Weird shard routing behavior in 0.90.0 using routing exclusions and demoting number_of_replicas?

Background:

elasticsearch: 0.90.0
Java: 1.7.17

I'm using daily indexes for logging data. As time goes on, I'd like fewer
copies of the data in the cluster as it's less critical. The index being
manipulated is already optimized and is no longer taking writes on a 3 node
cluster. I tried playing with shards_per_node and number_of_replicas, but
the routing logic often left an unallocated shard:

{
"settings" : {
"index.number_of_shards" : 3,
"index.number_of_replicas" : 1,
"index.routing.allocation.total_shards_per_node" : 2,
"index.auto_expand_replicas": false
},
}

Ideally this means:

Node 1: [0], [1]
Node 2: [1], [2]
Node 3: [0], [2]

But what happened frequently was:

Node 1: [0], [1]
Node 2: [0], [1]
Node 3: [2]
Unallocated: [2]

So, new idea. Use the day number, and the node index to implement a
routing decision, each node sets an "id" attribute:

Node 1: node.id: 0
Node 2: node.id: 1
Node 3: node.id: 2

Take the index's day of year and modulus the number of nodes to set:
logstash-2013.01.01 then:
index.routing.allocation.exclude = 1

This has no effect on the shards from what I can see, because it needs to
meet the replicas quota of 2. Once the exclude is set, I downgrade the
number of replicas to 1:

index.number_of_replicas = 1

What I thought would happen: The node flagged as excluded drops it's shards.

What actually happens: The primary shards for the index are left where
they are and a replica of that shard is dropped from a node. Now, the
routing/allocation takes over and says "hey, that shard shouldn't be there"
and then begins copying the shards off the excluded node to nodes which
previously had these shards but dropped them because of the replicas
change. This results in a MASSIVE traffic spike as these indexes (just
in testing at this point) are ~65GB each.

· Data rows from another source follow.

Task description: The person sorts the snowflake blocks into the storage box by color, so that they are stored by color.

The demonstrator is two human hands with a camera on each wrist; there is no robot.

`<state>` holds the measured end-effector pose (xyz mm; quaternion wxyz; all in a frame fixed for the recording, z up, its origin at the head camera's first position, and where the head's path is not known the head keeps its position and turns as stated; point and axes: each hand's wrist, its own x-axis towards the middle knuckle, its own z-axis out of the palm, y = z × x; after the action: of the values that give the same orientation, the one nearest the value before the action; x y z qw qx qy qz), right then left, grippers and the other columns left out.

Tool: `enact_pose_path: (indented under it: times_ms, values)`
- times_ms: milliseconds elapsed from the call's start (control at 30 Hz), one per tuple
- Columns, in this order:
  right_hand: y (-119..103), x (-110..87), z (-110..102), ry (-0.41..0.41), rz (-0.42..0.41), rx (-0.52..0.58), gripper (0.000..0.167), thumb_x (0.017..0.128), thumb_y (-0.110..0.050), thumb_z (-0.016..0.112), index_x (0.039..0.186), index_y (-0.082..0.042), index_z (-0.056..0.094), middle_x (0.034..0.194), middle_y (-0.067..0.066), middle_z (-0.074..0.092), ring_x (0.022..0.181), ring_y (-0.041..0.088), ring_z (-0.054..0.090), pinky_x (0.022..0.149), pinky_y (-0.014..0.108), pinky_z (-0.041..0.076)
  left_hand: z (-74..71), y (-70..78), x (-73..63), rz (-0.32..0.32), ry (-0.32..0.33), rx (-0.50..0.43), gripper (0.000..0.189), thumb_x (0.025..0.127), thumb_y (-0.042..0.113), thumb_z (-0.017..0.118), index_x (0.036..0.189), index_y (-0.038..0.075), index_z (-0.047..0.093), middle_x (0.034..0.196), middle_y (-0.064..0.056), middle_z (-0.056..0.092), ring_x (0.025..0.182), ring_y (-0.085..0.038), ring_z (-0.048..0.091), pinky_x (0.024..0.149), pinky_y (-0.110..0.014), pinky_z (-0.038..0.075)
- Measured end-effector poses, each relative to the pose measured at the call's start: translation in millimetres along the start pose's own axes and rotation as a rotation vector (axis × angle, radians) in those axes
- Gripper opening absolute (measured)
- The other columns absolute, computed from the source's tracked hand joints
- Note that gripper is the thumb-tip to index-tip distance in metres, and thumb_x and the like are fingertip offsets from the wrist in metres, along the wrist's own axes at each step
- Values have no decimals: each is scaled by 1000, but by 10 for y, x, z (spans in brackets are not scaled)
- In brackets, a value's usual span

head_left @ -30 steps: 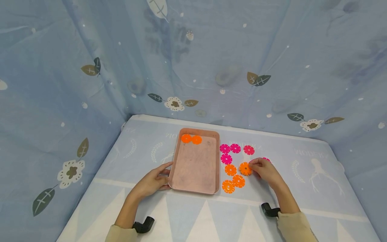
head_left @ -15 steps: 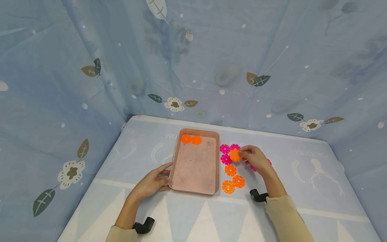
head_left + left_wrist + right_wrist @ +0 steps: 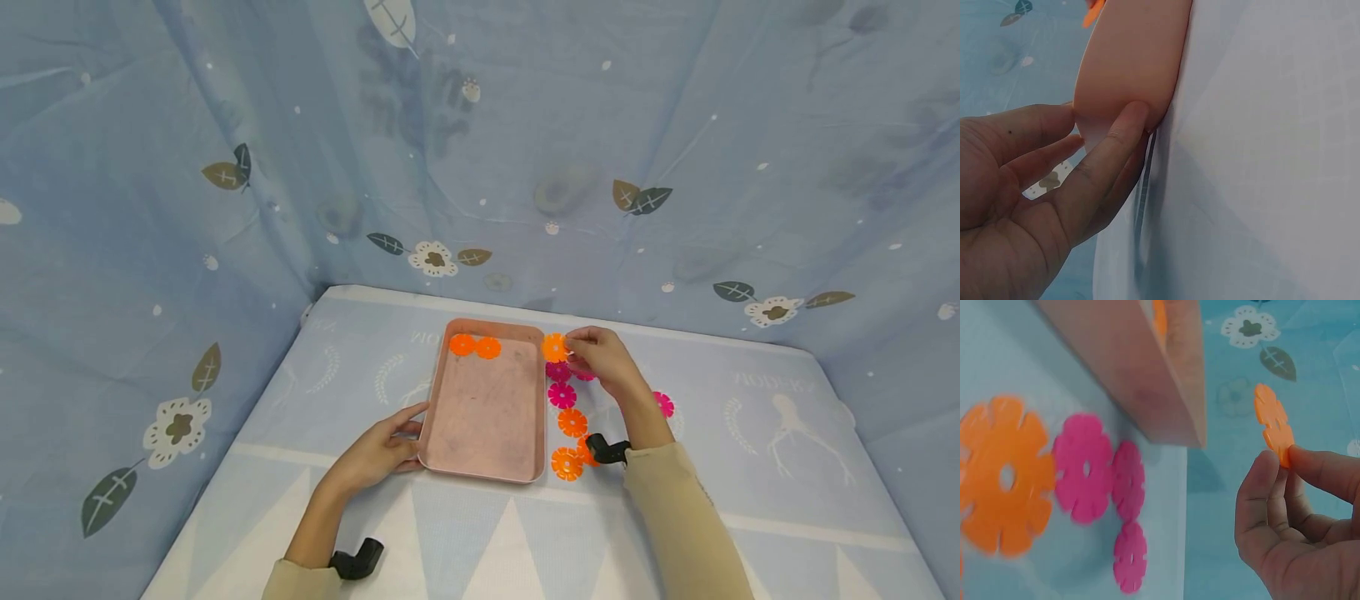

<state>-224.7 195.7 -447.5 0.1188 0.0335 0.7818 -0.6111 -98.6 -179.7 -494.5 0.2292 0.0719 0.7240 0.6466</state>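
Note:
My right hand (image 3: 606,360) pinches an orange notched flower-shaped disc (image 3: 554,347) between thumb and fingertips. It holds this disc beside the far right corner of a shallow pink tray (image 3: 480,425). In the right wrist view the disc (image 3: 1272,419) is tilted and raised beyond the tray's wall. At the tray's near left corner, my left hand (image 3: 381,454) rests its extended fingers against the outer wall. Close up in the left wrist view, one fingertip (image 3: 1132,115) presses the corner of the tray. Two orange discs (image 3: 475,346) lie side by side inside the tray at its far left.
Right of the tray lie several pink discs (image 3: 562,395) and several orange discs (image 3: 567,464), some partly hidden by the right arm. A lone pink disc (image 3: 663,404) is farther right. A patterned cloth covers the table (image 3: 780,467), and a blue curtain (image 3: 480,150) hangs behind it.
My right hand has carried the orange disc left and away from me, from the loose discs to beside the tray's far right corner. The left hand and tray stay put.

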Motion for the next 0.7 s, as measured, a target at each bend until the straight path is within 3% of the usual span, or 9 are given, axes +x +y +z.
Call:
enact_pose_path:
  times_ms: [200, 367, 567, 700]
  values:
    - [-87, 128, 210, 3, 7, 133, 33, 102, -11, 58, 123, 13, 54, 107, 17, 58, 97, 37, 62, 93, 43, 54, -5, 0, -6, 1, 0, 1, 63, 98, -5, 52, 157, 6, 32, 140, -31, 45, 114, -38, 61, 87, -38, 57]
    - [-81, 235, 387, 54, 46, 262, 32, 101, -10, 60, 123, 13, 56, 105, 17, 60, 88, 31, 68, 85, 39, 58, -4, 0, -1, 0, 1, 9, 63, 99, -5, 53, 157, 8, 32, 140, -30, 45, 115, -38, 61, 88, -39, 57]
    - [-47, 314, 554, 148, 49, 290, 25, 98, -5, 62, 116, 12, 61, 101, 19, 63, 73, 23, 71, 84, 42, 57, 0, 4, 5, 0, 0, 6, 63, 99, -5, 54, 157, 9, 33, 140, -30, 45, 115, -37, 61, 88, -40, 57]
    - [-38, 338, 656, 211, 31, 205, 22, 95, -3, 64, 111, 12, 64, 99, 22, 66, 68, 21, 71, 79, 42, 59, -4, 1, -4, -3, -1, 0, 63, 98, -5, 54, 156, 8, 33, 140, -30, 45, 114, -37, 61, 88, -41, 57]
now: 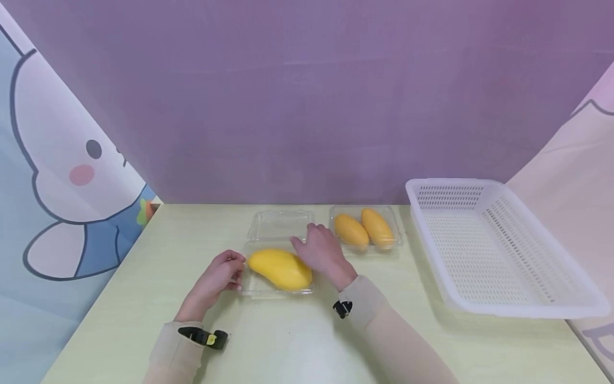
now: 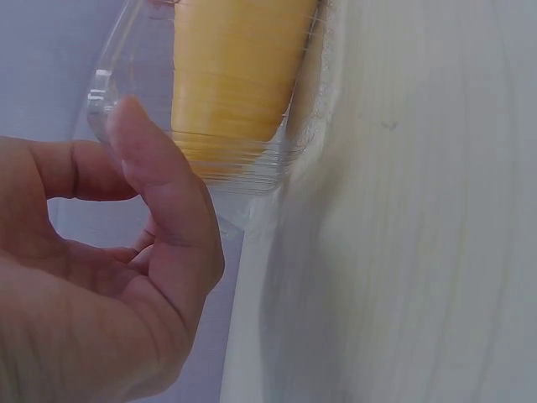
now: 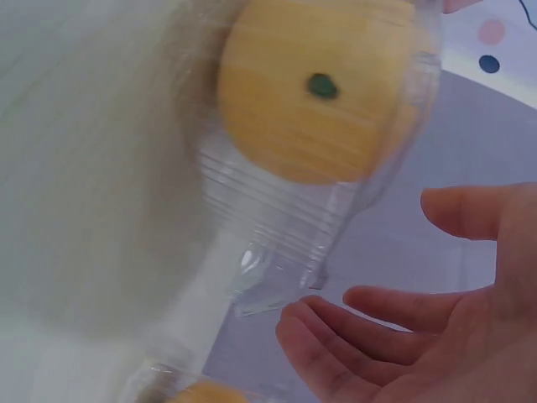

Am I doing something wrong, or is this a bug in how this logic is being
handled?

Thanks,

--
Brad Lhotsky

--
You received this message because you are subscribed to the Google Groups "elasticsearch" group.
To unsubscribe from this group and stop receiving emails from it, send an email to elasticsearch+unsubscribe@googlegroups.com.
For more options, visit https://groups.google.com/groups/opt_out.

Hey Brad,

On Wednesday, May 29, 2013 4:41:32 PM UTC+2, Brad Lhotsky wrote:

Background:

elasticsearch: 0.90.0
Java: 1.7.17

I'm using daily indexes for logging data. As time goes on, I'd like fewer
copies of the data in the cluster as it's less critical. The index being
manipulated is already optimized and is no longer taking writes on a 3 node
cluster. I tried playing with shards_per_node and number_of_replicas, but
the routing logic often left an unallocated shard:

{
"settings" : {
"index.number_of_shards" : 3,
"index.number_of_replicas" : 1,
"index.routing.allocation.total_shards_per_node" : 2,
"index.auto_expand_replicas": false
},
}

Ideally this means:

Node 1: [0], [1]
Node 2: [1], [2]
Node 3: [0], [2]

true!

But what happened frequently was:

Node 1: [0], [1]
Node 2: [0], [1]
Node 3: [2]
Unallocated: [2]

Odd! I just added a testcase and this works pretty well for me. What does
"frequently" mean? is this happening on a clean cluster or do you have
multiple indices allocated there? I'd really be curious if you can
reproduce this in a small gist?

simon

So, new idea. Use the day number, and the node index to implement a
routing decision, each node sets an "id" attribute:

Node 1: node.id: 0
Node 2: node.id: 1
Node 3: node.id: 2

Take the index's day of year and modulus the number of nodes to set:
logstash-2013.01.01 then:
index.routing.allocation.exclude = 1

This has no effect on the shards from what I can see, because it needs to
meet the replicas quota of 2. Once the exclude is set, I downgrade the
number of replicas to 1:

index.number_of_replicas = 1

What I thought would happen: The node flagged as excluded drops it's
shards.

What actually happens: The primary shards for the index are left where
they are and a replica of that shard is dropped from a node. Now, the
routing/allocation takes over and says "hey, that shard shouldn't be there"
and then begins copying the shards off the excluded node to nodes which
previously had these shards but dropped them because of the replicas
change. This results in a MASSIVE traffic spike as these indexes (just
in testing at this point) are ~65GB each.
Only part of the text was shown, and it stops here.